In "Lawless," she plays a showgirl looking for a fresh start in a small town in decidedly unglamorous West Virginia. She takes a job in a general store run by the legendary Bondurant brothers, bootleggers and local legends that are always in a mess of trouble. While critics have noted it's a somewhat thankless role, she deserves credit for choosing a Western gangster movie directed by John Hillcoat and written by Nick Cave instead of a cushy paycheck. The enthusiastic reviews have been pouring in since Cannes, and while it's an ensemble flick, it's hard to argue Chastain (who got her own gun-wielding character poster) isn't as much a part of the appeal as Tom Hardy in a cardigan.
The next film Chastain appears in comes out this Christmas, and it's definitely no slouch. "Zero Dark Thirty," Kathryn Bigelow's highly anticipated drama about the hunt for Osama bin Laden, is shrouded in secrecy and controversy. Chastain was tight-lipped about her role when she spoke to MTV Movies Blog, allowing only that her role was "awesome" and that "[it] was a very stressful shoot." The subject matter and the shoot locations make it clear she's going to be a woman of action in what's sure to be an Oscar frontrunner as the season ramps up.

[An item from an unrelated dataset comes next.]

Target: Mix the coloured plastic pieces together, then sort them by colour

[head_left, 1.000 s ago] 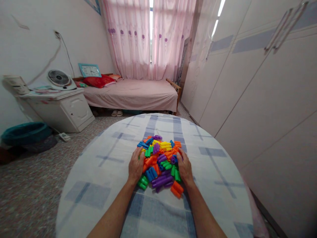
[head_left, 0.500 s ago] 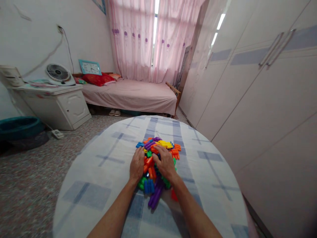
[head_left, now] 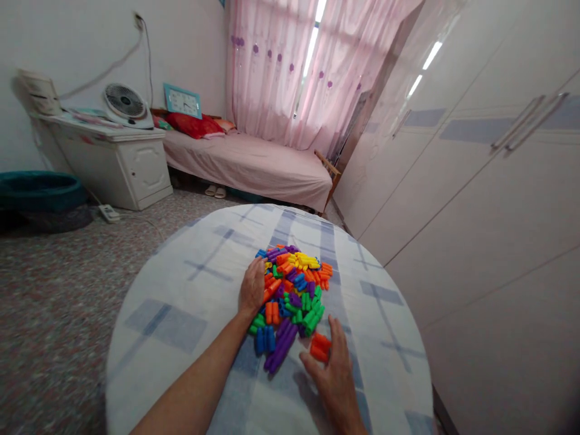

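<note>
On table (head_left: 190, 290) | left hand (head_left: 252, 290) on block pile (head_left: 292, 284) | right hand (head_left: 333, 374) at orange block (head_left: 321, 347)

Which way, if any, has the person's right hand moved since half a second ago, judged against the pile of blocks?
Yes. The right hand has come off the top of the block pile and drawn back toward the person, beside the orange block.

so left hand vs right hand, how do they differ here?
Left hand lies flat against the left edge of the block pile; right hand sits nearer the person, fingers spread, at a lone orange block apart from the pile. Both are open, palm down on the checked tablecloth.
</note>
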Motion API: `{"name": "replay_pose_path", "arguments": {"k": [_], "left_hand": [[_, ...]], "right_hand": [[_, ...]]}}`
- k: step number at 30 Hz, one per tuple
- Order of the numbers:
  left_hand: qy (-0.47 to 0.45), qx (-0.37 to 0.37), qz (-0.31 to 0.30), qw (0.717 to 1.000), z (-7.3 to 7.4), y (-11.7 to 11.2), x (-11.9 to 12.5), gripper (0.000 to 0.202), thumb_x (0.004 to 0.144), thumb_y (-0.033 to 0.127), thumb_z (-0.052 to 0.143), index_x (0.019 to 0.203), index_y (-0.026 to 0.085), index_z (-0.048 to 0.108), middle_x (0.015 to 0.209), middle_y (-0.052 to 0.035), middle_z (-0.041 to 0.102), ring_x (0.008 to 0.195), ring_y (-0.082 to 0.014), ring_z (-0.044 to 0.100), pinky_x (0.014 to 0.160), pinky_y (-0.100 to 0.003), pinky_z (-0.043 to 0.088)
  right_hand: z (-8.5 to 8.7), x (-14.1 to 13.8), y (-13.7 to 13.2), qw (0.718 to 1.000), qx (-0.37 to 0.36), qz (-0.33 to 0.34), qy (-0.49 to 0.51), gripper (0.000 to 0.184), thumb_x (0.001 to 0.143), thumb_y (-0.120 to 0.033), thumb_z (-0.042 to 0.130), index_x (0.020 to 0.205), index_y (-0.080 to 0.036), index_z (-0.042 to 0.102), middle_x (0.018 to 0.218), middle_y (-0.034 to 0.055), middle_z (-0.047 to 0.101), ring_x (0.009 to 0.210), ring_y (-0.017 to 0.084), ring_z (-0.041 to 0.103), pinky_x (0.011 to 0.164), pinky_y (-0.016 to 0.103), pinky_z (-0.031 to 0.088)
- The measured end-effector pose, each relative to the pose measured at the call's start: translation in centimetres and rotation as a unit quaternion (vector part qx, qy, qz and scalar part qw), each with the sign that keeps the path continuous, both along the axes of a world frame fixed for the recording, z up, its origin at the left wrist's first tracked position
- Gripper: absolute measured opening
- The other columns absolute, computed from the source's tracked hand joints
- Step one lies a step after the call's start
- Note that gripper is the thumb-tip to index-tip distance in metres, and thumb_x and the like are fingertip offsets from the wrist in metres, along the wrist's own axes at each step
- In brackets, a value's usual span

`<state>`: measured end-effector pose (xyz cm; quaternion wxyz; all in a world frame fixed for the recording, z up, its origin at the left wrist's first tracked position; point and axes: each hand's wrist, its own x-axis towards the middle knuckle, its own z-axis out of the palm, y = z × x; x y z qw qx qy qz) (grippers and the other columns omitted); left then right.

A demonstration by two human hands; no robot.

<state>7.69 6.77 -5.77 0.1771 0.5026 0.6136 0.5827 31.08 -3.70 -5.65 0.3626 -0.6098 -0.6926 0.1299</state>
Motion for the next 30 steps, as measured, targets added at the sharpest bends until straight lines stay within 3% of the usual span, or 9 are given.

As for 2013, that's already packed to the gills with anticipated films. "Mama," a chilly thriller executive produced by Guillermo del Toro, is slated for January, and she's currently filming an "Eleanor Rigby" double feature about a troubled marriage told from both the husband's and the wife's perspectives. While she may have had a few serious talks with Marvel -- she dropped out of "Iron Man 3" because she was just too busy -- Chastain isn't in a hurry to abandon independent and international film projects. Meanwhile, she also has "Tar" in the can; the esoteric biopic about author C.K. Williams costars Mila Kunis and James Franco.
Despite a multitude of offers, Chastain has chosen only one paycheck role, and that's voicing a jaguar named Gia in "Madagascar 3: Europe's Most Wanted." She admitted to UK mag "Total Film" that she took the role so she could buy a new couch. (Stars! They need new furniture, just like us!) And hey, everyone who stars in a Terrence Malick film deserves one cash-in. It's a rule.
Chastain calls herself "the unknown everyone is already sick of," but that couldn't be further from the truth. Her career is unfolding in a fascinating, exciting, and admirable way. It's likely she was offered plenty of high-paying starring roles in meet-cutes and the like, but she neatly sidestepped them all to risk her hard-won stardom in original and rebellious ways. We think she's destined to join the elite club of performers like Cate Blanchett, Meryl Streep, Julianne Moore, and Kate Winslet who will happily go ugly, fearless, cute, mean, or funny for a rich character. She'll keep us guessing, and most importantly, watching. We want to see a movie because it has Chastain in it. We know it's going to be thoughtful, mature, and enjoyable. That's a rare thing in the current cinematic landscape, and it's exciting to see an actress embodying it so easily.